───── Data to process

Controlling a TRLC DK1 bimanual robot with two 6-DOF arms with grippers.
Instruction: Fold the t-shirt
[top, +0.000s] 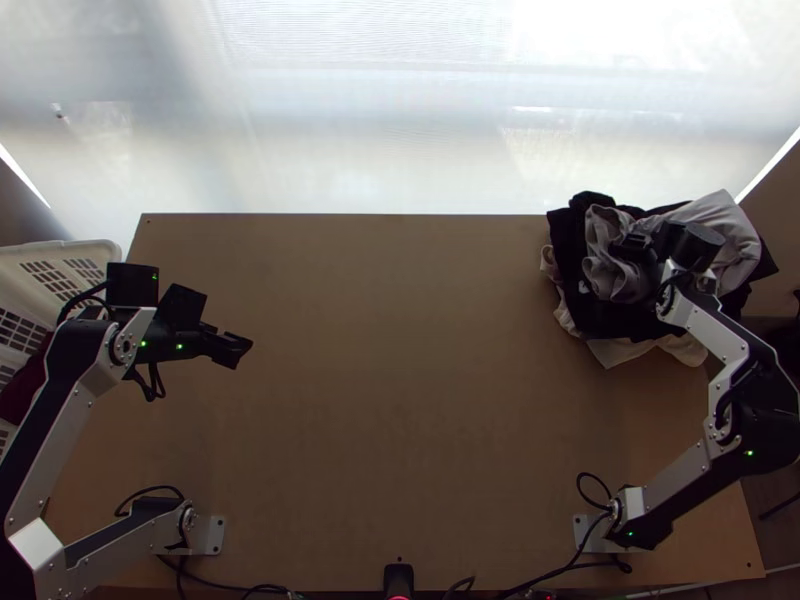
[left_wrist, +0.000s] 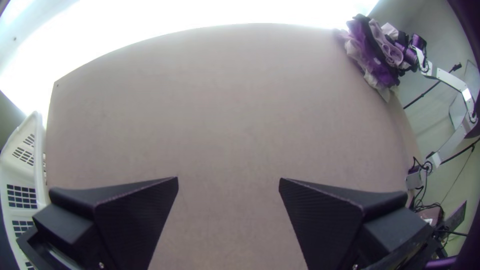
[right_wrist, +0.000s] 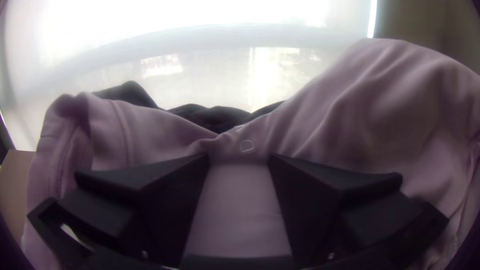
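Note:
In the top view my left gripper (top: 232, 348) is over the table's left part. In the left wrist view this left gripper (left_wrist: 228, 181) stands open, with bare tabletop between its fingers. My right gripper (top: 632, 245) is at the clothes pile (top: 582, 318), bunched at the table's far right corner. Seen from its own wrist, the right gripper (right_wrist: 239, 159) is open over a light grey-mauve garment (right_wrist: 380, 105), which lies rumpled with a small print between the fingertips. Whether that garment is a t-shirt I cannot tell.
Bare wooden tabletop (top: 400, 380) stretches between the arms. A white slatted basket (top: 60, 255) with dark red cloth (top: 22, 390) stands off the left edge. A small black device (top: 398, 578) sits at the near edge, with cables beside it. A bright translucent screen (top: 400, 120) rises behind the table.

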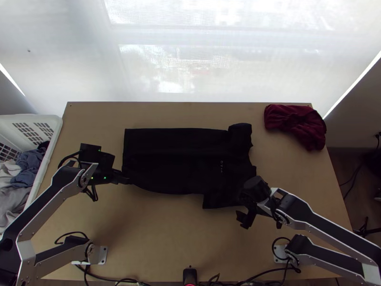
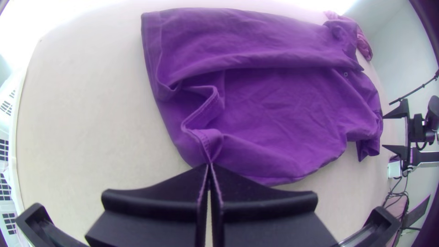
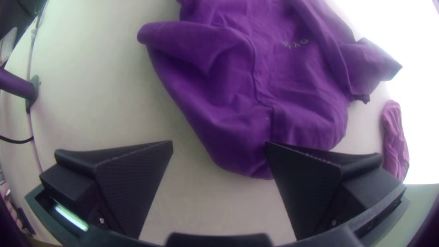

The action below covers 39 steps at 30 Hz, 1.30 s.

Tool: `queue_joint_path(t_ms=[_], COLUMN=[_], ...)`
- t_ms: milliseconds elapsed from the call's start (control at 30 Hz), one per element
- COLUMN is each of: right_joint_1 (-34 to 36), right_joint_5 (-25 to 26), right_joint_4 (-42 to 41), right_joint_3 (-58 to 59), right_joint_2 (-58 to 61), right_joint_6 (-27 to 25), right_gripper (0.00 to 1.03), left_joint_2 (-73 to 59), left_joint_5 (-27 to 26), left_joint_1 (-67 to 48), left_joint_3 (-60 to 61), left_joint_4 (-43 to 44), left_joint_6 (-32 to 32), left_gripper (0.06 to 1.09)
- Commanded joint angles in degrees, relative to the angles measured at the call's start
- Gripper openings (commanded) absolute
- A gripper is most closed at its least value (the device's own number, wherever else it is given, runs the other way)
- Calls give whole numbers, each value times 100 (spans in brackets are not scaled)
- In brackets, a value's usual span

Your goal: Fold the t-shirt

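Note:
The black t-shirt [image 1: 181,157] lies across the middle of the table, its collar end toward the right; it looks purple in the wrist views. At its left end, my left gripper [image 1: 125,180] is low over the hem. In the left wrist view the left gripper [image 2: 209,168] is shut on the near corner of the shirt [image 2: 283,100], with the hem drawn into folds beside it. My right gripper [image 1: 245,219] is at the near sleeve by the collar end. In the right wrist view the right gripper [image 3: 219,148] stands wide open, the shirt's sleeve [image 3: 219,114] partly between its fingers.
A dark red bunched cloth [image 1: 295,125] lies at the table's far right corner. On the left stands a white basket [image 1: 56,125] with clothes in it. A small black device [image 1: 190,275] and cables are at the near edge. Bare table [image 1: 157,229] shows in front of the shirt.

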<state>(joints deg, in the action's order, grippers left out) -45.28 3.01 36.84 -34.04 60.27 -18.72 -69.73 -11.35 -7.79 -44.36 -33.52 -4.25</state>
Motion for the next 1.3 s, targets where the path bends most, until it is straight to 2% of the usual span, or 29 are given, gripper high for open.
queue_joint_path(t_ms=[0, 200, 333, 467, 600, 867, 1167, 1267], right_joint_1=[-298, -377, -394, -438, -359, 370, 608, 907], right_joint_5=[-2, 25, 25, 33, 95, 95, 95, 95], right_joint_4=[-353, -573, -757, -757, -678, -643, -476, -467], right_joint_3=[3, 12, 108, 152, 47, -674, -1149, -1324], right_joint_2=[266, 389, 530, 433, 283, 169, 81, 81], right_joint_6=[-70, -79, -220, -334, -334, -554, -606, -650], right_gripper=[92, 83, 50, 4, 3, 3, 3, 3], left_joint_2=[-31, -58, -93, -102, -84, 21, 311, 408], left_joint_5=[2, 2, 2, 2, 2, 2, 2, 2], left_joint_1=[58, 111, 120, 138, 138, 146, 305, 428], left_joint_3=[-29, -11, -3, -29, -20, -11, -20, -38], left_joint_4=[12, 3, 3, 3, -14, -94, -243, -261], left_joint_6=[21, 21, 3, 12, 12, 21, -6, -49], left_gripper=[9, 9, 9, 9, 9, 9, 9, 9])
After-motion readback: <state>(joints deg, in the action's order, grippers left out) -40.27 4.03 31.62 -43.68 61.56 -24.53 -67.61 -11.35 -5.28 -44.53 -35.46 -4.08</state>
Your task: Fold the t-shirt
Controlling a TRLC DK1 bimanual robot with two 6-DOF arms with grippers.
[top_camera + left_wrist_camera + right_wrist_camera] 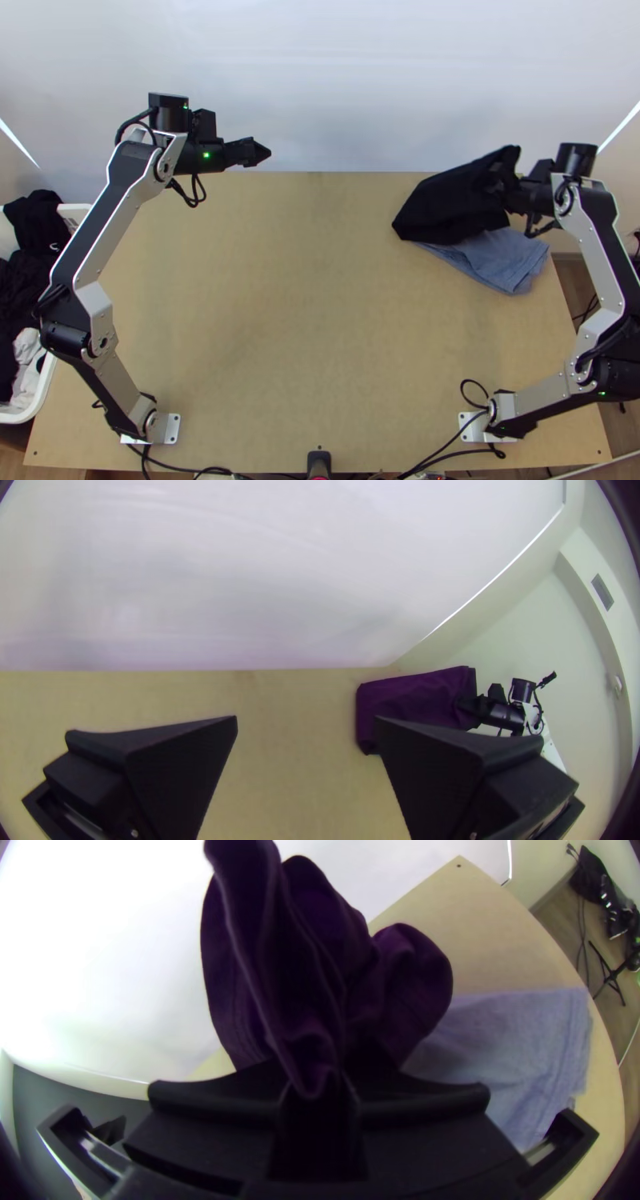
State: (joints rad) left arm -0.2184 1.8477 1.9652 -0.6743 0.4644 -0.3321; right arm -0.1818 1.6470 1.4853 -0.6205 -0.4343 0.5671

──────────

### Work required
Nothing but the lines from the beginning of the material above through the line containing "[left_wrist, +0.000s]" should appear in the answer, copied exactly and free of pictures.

### Answer space
Controlling a TRLC DK1 bimanual robot with two 6-DOF arms with grippers.
Instruction: Fold the t-shirt
[top, +0.000s] 
[left_wrist, +0.000s] 

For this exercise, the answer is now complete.